Fess and Evans started the 4th quarter, when the Jazz were down 6. 30 seconds into the quarter, Deron turned the ball over and Sloan yanked him and put in Watson. At that point, the Jazz are down 10. So the team went an additional 4 points down in a mere 30 seconds with Fess on the floor (not that it was Fess's fault, but that's the whole problem with tryin to rely on +/- stats to prove the contribution of an individual player).
6 minutes later, Deron came back, and Watson left, with the scored tied. So they made up 10 points in 6 minutes with Watson at point. During that time, Watson had 3 assists, blocked a shot on a guy a lot taller than him, and even had a rebound. During the same time, Fess had two fouls, but made other valuable contributions (3 rebounds and a tip-in).
Does anybody claim that "Watson did it?" Shouldn't he play point full time? Or shouldn't Sloan at least "develop" him? I guess they aint no Watson fanboyz who ONLY see what their boy does right, and what others (but not their boy) does wrong, so we don't git that.
I claim that Watson, Evans, and Fesenko did it together, along with AK and Miles (a pair that supports one of my many mantras of playing a shooter (Miles) and a defender (Kirilenko) more together on the wing). The problem is that your arguments resort to ridiculousness. Is anybody claiming that Fesenko OR Watson OR Evans should play "full time"? I think not. Will I say that Watson should get the nod in the next game for the first PG subbing in for D-Will? Yessir. Your hyperbole about "developing" Watson is weak because his development would most likely span getting enough time on the court to be more comfortable in the offense, which is a valuable thing anyway. And yes, I would support rewarding Evans with a few extra minutes in the next game, with a consideration of upping his minutes on a regular basis. There you go; no focus on one player.
Without Watson and Evans (who made 2 buckets) what "comeback" would Fess have engineered? Likewise, without Fess's 3 rebounds, what would Watson's +/- be? Sorry, but it's a team game. Fess played well, overall, despite some mistakes. But to suggest that the team can "only" outscore opponents when Fess plays, as the OP basically tried to do, is a little extreme
The problem with your argument here is that if performance is repeated over time, then it stops being a single-game coincidence. So while no player is an island, the correlation between Fes being in the game and the Jazz engineering a comeback has increased with each passing game of the last 3 and 4 games, even though the lineups around him have varied somewhat.

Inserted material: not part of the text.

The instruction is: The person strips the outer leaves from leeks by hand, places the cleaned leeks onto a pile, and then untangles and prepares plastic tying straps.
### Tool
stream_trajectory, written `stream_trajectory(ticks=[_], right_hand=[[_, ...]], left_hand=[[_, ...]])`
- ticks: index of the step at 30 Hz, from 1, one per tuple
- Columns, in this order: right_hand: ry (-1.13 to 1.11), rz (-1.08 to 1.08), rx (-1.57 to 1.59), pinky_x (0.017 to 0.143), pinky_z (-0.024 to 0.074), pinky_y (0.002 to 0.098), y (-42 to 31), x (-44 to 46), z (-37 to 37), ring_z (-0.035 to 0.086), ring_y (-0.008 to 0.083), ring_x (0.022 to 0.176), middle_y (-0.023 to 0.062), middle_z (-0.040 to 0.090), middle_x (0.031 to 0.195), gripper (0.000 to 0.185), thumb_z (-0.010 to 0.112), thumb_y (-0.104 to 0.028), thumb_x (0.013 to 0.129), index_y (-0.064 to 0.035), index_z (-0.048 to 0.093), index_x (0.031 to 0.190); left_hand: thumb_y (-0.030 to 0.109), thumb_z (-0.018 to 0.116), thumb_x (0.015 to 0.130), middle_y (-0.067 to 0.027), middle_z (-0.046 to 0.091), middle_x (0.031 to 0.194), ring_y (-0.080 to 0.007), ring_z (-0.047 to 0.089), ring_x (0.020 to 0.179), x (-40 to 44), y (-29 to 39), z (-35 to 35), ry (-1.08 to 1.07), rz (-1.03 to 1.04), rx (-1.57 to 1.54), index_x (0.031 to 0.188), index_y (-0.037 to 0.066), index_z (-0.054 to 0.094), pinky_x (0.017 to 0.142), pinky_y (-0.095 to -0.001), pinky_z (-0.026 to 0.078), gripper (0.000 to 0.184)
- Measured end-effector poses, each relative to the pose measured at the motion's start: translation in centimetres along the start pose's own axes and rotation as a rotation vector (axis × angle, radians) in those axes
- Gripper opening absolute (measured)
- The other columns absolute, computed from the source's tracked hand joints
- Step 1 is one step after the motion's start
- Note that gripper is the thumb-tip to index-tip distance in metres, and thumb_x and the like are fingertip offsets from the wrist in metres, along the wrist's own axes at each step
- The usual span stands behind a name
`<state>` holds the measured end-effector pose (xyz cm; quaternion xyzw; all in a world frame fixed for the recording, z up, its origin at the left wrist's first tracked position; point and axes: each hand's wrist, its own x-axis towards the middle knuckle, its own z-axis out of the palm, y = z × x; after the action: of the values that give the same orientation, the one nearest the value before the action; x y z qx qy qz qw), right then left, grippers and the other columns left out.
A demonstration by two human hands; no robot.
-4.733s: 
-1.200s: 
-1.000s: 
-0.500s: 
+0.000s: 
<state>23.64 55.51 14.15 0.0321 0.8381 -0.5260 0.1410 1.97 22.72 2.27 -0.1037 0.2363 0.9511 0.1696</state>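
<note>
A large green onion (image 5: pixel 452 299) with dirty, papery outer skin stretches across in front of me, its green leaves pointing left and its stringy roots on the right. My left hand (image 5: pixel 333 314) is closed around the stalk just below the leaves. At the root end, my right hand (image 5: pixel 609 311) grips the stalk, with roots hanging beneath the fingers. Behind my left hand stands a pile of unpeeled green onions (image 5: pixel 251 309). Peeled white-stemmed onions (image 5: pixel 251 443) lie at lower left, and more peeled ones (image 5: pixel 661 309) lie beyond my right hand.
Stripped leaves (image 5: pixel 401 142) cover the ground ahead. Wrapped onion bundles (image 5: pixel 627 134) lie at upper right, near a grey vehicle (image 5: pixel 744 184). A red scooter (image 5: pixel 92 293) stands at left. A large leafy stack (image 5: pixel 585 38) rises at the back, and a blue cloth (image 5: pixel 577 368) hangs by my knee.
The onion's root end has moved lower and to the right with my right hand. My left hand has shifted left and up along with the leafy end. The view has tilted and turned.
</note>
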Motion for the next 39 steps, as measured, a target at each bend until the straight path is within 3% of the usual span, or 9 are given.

If you're still gonna be a hater (of reasonableness, if not of singled-out players) then the tape shows--as you might have pointed out--that Fes controlled the paint far better than Big Al most of the time (more so after the first 3 to 5 minutes of play), but that it took players around him, especially given that Fes isn't a very good scorer. The prescription? Not to give Fes "full time", but rather to play him 10 to 20 MPG--definitely more than the sub-5 or sub-7 MPG through the first 6 games available and throughout the entire past season, when the same thing happened on multiple occasions: Fes came in the game, and the bleeding stopped, more often than not. The coincidence continues to dissipate, especially given that some of the faces have changed; Evans and Watson weren't even on the team last year.
What is promising is that Sloan might be recognizing the trend, and he has been playing KF more, and it seems like he's willing to bench even the starters from time to time, as he did with big Al 2 or 3 games before, and what he seemed to do with DW in Q4, allowing this serendipitous Watson-led run to unfurl. More often than not, when Price comes in at backup PG, I am disappointed, so despite Watson's defects, I'd like to see EW come in as 2nd string. Things might have run better if Watson had played during that 2nd-quarter stagnation of 5ish minutes (when Fes and a few others were in the game), for example.
One or more JazzFanz has argued in favor of starting Fes. I'm not
that ambitious, and I'm not sure that it's the right decision anyway. But there is a better way than throwing him out with the other backups, devoid of many (or any starters) to bolster their performance. And vice versa. Note that in the 4Q run, two "starters" (CJ and AK) were on the floor, and things went much better. A rule of thumb IMHO is to have at least two of the first 6 in the rotation on the court at all times. How this is accomplished is to start subbing earlier in the first quarter, usually after 6 or or maybe 8 minutes have elapsed.